The clear front-runner is the weekly 8/30 14.50-strike put, where nearly 12,600 contracts have crossed at a volume-weighted average price (VWAP) of $0.09. Meanwhile, the majority of these near-the-money puts traded at the ask price, and IV has ticked 2.2 percentage points higher, hinting at the initiation of fresh bearish bets. What's more, data from the International Securities Exchange (ISE) confirms that at least some of the volume consists of buy-to-open activity.

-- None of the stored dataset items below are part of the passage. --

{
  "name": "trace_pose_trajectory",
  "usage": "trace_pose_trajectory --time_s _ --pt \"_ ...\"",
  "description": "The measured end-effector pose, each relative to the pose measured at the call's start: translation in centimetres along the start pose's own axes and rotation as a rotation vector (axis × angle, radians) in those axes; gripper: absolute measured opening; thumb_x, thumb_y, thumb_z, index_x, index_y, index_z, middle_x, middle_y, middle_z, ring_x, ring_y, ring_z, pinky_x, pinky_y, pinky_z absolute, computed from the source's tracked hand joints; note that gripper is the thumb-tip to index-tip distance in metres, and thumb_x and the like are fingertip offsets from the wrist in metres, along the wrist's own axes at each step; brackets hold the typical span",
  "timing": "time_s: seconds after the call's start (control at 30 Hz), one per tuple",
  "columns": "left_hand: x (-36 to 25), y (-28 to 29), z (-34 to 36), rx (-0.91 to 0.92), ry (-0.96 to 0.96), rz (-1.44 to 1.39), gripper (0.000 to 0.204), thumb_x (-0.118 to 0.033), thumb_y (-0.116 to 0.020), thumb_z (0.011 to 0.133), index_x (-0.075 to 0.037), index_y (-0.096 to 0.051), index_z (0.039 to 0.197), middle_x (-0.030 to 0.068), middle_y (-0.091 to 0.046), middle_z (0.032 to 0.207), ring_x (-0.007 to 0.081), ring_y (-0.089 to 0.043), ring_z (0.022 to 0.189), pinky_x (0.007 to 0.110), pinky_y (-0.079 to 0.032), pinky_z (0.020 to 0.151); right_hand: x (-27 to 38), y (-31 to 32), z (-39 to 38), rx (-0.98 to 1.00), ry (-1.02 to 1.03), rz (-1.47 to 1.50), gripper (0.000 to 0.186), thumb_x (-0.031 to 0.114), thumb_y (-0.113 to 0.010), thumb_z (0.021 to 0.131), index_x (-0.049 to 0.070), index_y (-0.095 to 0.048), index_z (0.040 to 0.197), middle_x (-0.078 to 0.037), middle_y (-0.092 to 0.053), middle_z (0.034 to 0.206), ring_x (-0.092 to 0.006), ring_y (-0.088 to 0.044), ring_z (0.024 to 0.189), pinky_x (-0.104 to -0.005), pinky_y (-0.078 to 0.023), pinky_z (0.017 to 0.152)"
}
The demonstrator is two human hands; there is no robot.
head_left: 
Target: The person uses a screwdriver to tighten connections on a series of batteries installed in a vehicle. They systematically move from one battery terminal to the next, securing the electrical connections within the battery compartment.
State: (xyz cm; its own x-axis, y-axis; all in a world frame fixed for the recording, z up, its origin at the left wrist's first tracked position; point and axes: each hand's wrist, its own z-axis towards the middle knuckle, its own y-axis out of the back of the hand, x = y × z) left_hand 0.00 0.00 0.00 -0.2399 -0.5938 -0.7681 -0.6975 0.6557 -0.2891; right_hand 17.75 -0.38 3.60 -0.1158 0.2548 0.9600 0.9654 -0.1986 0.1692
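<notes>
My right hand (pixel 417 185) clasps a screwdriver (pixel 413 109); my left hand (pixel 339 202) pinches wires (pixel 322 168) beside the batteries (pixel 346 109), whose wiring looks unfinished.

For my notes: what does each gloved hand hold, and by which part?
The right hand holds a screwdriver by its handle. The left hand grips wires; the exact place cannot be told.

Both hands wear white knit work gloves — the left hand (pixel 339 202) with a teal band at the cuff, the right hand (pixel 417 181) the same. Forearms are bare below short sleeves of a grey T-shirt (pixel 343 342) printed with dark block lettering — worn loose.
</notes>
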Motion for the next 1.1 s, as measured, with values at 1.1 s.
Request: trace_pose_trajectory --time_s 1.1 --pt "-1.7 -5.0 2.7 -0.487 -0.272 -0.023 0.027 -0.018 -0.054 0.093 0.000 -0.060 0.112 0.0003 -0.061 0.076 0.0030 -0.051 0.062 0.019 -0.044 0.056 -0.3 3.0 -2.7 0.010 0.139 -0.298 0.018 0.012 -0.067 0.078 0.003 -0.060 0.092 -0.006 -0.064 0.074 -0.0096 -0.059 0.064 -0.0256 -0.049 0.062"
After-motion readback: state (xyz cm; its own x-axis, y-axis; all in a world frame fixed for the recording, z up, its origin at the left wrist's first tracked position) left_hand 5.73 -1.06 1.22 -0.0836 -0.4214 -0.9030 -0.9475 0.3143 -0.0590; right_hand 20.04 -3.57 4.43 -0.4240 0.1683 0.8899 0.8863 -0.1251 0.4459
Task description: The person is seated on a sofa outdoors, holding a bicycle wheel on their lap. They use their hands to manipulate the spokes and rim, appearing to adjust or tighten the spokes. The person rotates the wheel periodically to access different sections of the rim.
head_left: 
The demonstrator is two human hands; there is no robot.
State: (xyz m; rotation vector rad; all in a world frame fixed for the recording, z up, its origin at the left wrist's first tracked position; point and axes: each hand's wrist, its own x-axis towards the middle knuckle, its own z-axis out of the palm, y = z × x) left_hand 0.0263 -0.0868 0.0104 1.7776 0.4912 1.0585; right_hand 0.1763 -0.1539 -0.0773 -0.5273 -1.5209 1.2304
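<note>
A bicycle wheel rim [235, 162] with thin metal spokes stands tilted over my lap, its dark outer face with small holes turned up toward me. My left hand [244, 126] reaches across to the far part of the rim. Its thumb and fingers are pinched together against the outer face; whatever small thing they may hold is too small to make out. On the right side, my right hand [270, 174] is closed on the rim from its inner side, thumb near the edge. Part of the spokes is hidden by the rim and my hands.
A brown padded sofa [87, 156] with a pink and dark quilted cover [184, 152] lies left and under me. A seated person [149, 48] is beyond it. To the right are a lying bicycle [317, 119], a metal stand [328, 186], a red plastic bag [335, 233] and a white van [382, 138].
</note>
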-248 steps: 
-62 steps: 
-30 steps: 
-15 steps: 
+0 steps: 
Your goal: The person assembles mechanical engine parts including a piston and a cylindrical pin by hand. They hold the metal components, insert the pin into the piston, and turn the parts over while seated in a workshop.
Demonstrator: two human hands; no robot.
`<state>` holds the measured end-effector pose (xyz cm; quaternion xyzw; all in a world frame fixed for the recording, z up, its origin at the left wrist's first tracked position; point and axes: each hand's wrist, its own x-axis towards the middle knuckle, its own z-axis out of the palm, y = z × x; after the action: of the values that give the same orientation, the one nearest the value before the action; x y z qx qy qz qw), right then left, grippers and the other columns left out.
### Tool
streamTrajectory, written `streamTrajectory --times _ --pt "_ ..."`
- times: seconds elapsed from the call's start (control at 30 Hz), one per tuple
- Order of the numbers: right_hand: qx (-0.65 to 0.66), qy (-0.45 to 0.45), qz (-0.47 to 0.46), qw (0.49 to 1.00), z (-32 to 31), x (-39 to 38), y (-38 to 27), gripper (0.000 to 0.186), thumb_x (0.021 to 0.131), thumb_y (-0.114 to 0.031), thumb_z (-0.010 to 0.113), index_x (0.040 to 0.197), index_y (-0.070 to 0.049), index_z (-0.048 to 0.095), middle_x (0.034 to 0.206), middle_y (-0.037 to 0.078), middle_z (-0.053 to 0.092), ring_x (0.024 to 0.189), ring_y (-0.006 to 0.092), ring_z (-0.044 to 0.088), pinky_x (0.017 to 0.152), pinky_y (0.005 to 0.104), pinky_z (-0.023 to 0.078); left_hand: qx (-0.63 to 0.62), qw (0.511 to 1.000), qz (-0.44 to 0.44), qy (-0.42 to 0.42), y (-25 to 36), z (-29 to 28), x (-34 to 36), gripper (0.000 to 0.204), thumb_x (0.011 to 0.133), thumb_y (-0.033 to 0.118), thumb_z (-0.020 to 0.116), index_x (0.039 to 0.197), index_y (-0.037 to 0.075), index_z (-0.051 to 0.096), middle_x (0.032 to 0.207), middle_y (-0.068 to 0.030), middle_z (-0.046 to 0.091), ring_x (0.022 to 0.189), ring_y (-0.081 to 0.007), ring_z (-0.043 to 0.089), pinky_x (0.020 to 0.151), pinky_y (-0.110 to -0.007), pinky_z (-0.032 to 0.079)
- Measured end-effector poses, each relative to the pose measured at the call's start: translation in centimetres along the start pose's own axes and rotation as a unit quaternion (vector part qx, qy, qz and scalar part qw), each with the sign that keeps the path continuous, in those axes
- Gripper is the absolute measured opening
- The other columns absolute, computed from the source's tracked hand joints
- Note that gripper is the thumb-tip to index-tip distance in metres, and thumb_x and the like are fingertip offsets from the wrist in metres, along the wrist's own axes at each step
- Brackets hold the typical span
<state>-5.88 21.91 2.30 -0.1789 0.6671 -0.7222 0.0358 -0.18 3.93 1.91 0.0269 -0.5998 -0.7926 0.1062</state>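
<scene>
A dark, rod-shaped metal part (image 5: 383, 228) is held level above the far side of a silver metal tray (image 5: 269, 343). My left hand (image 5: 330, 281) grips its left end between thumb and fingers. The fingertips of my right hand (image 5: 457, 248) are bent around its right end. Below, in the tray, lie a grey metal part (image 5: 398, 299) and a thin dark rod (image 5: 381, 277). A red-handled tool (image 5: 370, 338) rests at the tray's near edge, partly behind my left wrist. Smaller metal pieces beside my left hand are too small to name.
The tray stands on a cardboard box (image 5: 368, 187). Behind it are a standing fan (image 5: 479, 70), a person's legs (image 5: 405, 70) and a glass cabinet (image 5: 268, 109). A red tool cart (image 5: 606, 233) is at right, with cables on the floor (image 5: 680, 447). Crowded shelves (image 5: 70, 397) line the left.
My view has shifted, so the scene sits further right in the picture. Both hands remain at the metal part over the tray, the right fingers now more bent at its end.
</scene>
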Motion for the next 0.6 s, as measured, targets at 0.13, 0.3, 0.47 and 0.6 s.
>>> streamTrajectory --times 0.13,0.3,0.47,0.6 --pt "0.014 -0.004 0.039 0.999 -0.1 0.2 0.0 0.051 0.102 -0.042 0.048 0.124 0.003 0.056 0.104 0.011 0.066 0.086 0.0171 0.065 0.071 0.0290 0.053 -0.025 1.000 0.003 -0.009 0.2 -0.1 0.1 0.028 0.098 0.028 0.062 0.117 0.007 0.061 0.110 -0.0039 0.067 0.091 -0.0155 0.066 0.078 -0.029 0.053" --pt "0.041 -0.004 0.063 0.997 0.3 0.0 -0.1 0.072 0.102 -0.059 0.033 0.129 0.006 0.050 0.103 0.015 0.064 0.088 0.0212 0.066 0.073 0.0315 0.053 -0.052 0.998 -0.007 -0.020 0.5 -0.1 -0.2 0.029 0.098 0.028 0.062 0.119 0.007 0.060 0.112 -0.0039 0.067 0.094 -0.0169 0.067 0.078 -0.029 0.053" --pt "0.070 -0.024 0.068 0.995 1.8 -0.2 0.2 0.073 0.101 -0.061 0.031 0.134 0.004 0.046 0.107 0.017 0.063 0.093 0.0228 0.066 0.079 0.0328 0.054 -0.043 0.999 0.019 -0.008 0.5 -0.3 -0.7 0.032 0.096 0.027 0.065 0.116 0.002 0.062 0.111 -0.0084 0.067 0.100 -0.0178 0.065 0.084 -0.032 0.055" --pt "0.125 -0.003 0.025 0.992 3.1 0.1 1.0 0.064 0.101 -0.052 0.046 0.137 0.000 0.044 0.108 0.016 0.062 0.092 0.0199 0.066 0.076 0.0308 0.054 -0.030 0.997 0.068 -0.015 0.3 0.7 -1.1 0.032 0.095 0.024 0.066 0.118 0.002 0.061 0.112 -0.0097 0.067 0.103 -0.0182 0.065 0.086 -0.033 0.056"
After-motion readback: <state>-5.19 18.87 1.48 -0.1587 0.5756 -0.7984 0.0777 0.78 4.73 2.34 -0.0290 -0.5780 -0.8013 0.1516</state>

In order for speculators to secure a profit from their purchased puts, BAC must fall below the breakeven rail of $14.41 (strike price minus the VWAP) by this Friday's close, when these weekly options expire. This reflects a drop of 1.4% from the equity's present perch at $14.62. Still, even if the stock remains above the strike price throughout the puts' lifetime, today's buyers shouldn't lose too much sleep over it. In fact, the equity's Schaeffer's Volatility Index (SVI) of 23% ranks lower than all but 12% of comparable readings taken during the past 12 months. In other words, the modest net debit paid for these near-term options -- which also represents the maximum loss on the play -- was relatively cheap, historically speaking.
Bank of America (NYSE:BAC) has performed well on the technical front, gaining about 26% in 2013, and advancing close to 80% during the past 52 weeks. Additionally, the shares tagged a new two-year high of $15.03 on July 23, and their subsequent pullback was cushioned by their 40-day moving average, which has acted primarily as a floor since June 2012.